A good pricing strategy aligns with your business goals, tracks your competition, finds the right product balance, and most importantly — understands your target customer. Here are four ways to create pricing strategies that maximize your business profits and success.
1. Know Your Goal
Before you can set a price, you need to clearly define your end goal, according to Dennis Najjar, co-founder of AccountingDepartment.com. Are you looking to capture market share, be known for quality, or set your business apart as the budget-friendly option? Different pricing strategies exist for each goal.
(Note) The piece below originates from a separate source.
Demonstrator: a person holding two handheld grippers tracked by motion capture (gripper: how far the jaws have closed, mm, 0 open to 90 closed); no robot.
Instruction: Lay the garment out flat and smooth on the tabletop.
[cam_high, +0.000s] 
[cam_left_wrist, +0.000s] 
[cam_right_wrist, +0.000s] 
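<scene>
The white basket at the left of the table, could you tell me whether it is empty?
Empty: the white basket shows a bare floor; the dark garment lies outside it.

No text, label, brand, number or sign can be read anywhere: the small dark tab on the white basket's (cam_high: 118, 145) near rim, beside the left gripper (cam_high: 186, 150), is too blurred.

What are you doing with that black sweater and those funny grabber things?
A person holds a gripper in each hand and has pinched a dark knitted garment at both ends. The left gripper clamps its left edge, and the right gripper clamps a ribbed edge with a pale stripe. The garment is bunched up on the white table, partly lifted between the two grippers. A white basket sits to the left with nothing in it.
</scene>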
Pricing your product to capture market share, for example, often lures customers away from competitors with lower prices on goods and services. Businesses that want to set themselves apart by offering quality products, on the other hand, can often charge higher prices – if they can justify why their product is worth the extra cost. Understanding your long-term business goal is critical to choosing the right pricing strategy to grow your business.
2. Track Your Competitors
Understanding how your competitors price their products is a great starting point for pricing your own. But you also need to understand whether your product has the same perceived value, according to Intuit. If customers see that your product has a greater value, whether you offer more features, an extended warranty, or expert service, they will likely be willing to pay more. The more you can set your product apart, the more freedom you will have to price your products without being constrained by the competition.
Check out customer reviews to get a sense of how your product compares to others in your market, or do a customer survey to find out. You can also do your own comparison shopping to help you know where you stand. Be careful to compare products that are sold in the same geographic area in order to account for regional price differences.
3. Find The Right Balance
Just as customers won't buy products that are priced too high, your business can't afford to set prices too low to cover your production, marketing, distribution and other costs. First, calculate the cost of creating your product from manufacturing to shipping, including overhead costs like rent. Then you can determine the average cost per product to understand how much you will need to earn to cover your expenses.
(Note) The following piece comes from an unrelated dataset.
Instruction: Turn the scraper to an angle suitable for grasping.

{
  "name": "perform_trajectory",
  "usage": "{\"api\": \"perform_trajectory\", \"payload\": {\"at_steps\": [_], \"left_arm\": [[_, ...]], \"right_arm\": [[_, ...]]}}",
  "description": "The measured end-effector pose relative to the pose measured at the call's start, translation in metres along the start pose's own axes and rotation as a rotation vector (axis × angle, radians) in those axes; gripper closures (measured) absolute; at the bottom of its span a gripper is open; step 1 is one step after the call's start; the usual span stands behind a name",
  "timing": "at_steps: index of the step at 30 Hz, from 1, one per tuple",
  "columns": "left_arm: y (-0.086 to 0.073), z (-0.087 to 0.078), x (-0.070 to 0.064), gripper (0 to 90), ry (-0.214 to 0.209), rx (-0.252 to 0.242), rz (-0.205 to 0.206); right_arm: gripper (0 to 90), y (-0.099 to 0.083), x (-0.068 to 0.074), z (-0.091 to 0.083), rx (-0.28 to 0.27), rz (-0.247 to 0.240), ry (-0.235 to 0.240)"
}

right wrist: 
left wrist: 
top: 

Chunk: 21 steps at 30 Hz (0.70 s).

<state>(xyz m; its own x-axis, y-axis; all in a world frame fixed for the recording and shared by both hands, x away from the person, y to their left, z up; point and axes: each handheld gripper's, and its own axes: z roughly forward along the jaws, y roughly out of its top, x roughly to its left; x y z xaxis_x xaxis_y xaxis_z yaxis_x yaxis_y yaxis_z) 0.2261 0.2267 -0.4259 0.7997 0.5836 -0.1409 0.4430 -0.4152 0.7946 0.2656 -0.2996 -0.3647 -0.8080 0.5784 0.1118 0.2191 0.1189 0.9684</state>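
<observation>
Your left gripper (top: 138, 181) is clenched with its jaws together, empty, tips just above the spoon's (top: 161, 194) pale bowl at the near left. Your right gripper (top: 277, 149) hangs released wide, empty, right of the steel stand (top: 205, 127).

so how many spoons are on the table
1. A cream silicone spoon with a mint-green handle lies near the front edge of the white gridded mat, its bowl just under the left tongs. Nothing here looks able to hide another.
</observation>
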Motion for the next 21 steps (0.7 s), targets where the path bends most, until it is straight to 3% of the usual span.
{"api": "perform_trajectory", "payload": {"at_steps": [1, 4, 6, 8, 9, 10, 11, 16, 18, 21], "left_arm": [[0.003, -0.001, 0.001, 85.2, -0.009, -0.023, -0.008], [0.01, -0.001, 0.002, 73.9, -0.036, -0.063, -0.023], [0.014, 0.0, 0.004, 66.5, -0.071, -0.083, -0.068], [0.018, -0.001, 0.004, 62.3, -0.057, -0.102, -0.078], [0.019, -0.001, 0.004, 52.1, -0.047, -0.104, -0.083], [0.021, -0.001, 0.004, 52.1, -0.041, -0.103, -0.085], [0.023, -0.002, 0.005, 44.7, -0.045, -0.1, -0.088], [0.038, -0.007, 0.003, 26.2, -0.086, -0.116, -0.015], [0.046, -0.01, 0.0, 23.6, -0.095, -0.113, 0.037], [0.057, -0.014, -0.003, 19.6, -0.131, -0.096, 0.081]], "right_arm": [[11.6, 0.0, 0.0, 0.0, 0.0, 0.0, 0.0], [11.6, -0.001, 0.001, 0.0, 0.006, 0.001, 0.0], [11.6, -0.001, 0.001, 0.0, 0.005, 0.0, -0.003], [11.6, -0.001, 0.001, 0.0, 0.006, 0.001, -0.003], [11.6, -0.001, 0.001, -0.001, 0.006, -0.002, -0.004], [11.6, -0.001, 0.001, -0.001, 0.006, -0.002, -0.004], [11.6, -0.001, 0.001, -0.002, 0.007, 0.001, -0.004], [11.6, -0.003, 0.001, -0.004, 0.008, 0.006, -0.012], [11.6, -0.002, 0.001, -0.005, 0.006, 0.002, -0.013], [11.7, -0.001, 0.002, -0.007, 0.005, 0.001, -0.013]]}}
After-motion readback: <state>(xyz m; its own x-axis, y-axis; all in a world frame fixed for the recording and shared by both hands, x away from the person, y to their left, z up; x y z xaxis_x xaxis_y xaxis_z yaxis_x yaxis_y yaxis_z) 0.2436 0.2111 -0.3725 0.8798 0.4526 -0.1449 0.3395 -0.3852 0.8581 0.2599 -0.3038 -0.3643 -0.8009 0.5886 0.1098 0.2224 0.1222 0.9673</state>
Next, decide what profit percentage you hope to earn and set your prices accordingly. If you charge too little, customers may associate the price with the value of your product and consider it "cheap," which can make it hard to grow your business. If you charge too much, you may lose customers to your competition.
4. Identify Your Target Customer
Perhaps the most important factor in setting a price for your product is to know everything you can about your target customers. How do they identify themselves? What do they value? What are their shopping behaviors? How important is your product or service to their lifestyles?
Solid market research can help you better understand the demographics of your target customers and create market segments that allow you to price your products appropriately. Third-party market research firms can help you with this task, or you can group customers yourself according to how they use and value your product. Then target the segment that fits your business best.
Remember to set your price higher than your costs, and to include profits in your calculations. Add in your knowledge of your competitors and your target shoppers and you can set a price for your product that helps you maximize profit while creating the best value for your customers.